A year ago I was invited to join a book club. I’d never really joined a book club before.

This might seem unusual, but I’ve rarely lacked for people to talk books with. Growing up in a large-ish family with a librarian for a mother? Pretty much a constant book club. Also, studying children’s literature at a Master’s level? Three years of an academic book club. Most of my friends in Boston are readers, my coworkers are readers, and I have perfected the art of tricking my husband into reading the books I love so we can talk about them. My life = big fat book club.

I was a little nervous about it at first – because I am a little nervous about… oh… EVERYTHING at first – but then I showed up and all my grad school friends were already there. My book club is a bunch of ChL survivors, now working in libraries, for review journals, for publishing houses and in schools. We read children’s and YA. We talk about the book for at least fifteen minutes before digressing, usually to other industry-gossip.

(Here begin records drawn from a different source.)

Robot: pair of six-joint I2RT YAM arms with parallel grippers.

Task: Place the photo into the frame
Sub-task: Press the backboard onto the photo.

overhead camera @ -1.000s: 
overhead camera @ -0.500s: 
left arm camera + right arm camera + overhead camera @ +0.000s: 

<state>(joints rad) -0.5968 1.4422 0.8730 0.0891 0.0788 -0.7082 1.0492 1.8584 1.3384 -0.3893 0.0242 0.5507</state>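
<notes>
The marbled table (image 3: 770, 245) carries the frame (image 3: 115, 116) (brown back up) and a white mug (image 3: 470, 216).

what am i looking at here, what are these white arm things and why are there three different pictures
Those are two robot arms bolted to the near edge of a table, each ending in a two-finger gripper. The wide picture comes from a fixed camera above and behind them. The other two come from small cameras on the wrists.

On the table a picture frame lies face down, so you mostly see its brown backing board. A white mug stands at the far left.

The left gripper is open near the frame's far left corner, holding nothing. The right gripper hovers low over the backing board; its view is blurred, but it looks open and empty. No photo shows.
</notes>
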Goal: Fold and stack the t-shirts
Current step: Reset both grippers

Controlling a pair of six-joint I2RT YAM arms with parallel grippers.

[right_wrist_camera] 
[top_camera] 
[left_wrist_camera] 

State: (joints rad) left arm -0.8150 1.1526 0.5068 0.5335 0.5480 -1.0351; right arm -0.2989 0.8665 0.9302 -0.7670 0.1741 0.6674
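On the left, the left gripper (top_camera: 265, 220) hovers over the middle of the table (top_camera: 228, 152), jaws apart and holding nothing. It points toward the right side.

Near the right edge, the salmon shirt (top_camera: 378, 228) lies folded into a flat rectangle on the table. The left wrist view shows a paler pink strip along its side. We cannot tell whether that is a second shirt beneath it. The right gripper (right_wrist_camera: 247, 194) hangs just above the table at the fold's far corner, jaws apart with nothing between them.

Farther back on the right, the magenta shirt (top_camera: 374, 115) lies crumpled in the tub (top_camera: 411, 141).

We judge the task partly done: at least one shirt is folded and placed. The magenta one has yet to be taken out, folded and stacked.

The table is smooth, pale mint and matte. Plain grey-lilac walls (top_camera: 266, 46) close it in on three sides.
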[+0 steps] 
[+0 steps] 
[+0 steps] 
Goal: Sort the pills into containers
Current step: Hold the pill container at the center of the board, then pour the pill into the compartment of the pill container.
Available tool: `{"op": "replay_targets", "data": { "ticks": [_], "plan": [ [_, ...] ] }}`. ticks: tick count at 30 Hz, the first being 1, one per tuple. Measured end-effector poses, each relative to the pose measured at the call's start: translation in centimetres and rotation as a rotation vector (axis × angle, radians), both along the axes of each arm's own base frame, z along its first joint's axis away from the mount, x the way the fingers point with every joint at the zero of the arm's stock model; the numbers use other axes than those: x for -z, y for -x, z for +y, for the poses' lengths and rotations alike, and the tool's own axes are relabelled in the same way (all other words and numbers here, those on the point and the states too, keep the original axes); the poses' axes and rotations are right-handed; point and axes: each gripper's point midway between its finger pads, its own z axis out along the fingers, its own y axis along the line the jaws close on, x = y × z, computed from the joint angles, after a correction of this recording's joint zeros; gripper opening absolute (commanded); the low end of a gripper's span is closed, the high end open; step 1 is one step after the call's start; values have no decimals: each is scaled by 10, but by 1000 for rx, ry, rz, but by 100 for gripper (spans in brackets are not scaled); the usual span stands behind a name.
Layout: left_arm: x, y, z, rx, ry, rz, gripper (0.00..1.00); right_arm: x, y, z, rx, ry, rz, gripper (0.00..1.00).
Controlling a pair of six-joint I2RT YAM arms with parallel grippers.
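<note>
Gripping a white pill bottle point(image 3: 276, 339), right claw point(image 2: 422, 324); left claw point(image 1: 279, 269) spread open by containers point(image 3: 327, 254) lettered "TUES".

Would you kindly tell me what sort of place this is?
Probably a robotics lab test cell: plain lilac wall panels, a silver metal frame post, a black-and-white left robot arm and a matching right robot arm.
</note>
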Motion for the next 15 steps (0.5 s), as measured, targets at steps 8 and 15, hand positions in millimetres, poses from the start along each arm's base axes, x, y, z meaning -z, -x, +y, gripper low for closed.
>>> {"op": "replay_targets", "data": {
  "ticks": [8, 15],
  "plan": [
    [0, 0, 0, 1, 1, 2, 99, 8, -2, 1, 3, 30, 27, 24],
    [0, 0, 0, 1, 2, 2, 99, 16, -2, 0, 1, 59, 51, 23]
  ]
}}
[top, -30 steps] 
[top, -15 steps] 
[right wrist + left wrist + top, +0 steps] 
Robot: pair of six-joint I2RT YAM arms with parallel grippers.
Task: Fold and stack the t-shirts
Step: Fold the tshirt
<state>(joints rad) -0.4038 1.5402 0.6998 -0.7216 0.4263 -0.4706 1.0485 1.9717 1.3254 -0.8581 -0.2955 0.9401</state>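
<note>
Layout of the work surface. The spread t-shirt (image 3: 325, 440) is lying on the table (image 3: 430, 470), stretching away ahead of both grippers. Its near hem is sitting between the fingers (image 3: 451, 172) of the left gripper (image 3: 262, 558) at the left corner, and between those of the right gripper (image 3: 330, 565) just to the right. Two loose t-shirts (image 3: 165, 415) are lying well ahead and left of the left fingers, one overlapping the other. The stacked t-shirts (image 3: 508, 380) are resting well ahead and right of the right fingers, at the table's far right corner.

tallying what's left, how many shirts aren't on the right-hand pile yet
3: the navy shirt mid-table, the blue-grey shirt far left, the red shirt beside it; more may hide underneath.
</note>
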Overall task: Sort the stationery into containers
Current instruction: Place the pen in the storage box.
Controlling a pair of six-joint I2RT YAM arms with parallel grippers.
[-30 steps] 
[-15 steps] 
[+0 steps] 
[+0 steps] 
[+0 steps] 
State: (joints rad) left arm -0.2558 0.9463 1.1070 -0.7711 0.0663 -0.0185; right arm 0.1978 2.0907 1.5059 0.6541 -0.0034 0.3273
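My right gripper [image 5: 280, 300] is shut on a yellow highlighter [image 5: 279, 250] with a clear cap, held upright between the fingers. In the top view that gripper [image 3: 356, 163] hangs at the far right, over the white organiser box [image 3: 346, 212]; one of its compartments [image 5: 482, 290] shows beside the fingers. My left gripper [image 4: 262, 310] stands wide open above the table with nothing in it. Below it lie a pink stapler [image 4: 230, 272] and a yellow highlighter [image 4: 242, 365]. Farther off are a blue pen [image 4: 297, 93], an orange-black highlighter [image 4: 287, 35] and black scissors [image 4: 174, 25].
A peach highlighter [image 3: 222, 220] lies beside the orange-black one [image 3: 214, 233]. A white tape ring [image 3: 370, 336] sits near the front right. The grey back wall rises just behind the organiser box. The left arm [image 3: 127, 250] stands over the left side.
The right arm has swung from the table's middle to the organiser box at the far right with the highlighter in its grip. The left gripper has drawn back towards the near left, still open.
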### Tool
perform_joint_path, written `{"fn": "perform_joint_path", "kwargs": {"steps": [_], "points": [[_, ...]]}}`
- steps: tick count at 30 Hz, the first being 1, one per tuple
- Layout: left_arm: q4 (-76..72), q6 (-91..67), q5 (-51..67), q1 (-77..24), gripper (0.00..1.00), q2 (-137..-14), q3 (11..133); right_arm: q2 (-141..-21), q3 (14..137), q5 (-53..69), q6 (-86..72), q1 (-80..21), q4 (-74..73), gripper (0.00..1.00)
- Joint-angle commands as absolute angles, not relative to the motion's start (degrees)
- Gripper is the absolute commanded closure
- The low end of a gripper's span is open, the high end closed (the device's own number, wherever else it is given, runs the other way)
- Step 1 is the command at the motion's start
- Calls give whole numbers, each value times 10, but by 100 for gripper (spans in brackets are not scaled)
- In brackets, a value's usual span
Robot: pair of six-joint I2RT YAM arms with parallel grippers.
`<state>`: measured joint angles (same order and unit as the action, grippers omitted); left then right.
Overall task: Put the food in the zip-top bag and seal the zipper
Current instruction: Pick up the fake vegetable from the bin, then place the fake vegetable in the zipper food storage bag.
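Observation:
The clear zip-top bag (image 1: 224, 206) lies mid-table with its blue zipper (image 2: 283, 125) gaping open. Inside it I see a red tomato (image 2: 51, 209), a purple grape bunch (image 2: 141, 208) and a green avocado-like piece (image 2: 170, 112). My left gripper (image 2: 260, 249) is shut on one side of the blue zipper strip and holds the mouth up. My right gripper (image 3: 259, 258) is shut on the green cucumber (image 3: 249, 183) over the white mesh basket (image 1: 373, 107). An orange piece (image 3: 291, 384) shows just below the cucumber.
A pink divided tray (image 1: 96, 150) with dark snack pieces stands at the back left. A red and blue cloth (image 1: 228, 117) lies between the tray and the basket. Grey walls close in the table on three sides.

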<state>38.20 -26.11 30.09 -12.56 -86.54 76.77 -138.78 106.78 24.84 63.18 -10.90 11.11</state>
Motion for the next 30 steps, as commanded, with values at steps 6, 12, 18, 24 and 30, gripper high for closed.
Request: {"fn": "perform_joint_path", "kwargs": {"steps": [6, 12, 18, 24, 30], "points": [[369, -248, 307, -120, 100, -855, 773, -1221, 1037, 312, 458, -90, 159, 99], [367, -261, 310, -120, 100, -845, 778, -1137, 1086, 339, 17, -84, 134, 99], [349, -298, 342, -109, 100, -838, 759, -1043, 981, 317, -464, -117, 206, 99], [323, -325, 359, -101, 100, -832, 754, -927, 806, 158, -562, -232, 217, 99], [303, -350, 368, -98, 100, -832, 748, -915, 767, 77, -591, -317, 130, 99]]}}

It’s a good time, good to keep in touch with folks who aren’t related to me or married to me or who are contractually or financially obliged to show up and work in the same office as me. I don’t know if you’ve had the chance to meet Children’s Lit People in real life, but a vast majority of those I know are exceptionally bright, funny, and not afraid to dig deep into a book. They make for excellent company. I also appreciate the opportunity to inject a little variety into my reading life, especially during the months when my reading life is a bit less out of my hands. Here’s a short list of our book club picks so far for 2014.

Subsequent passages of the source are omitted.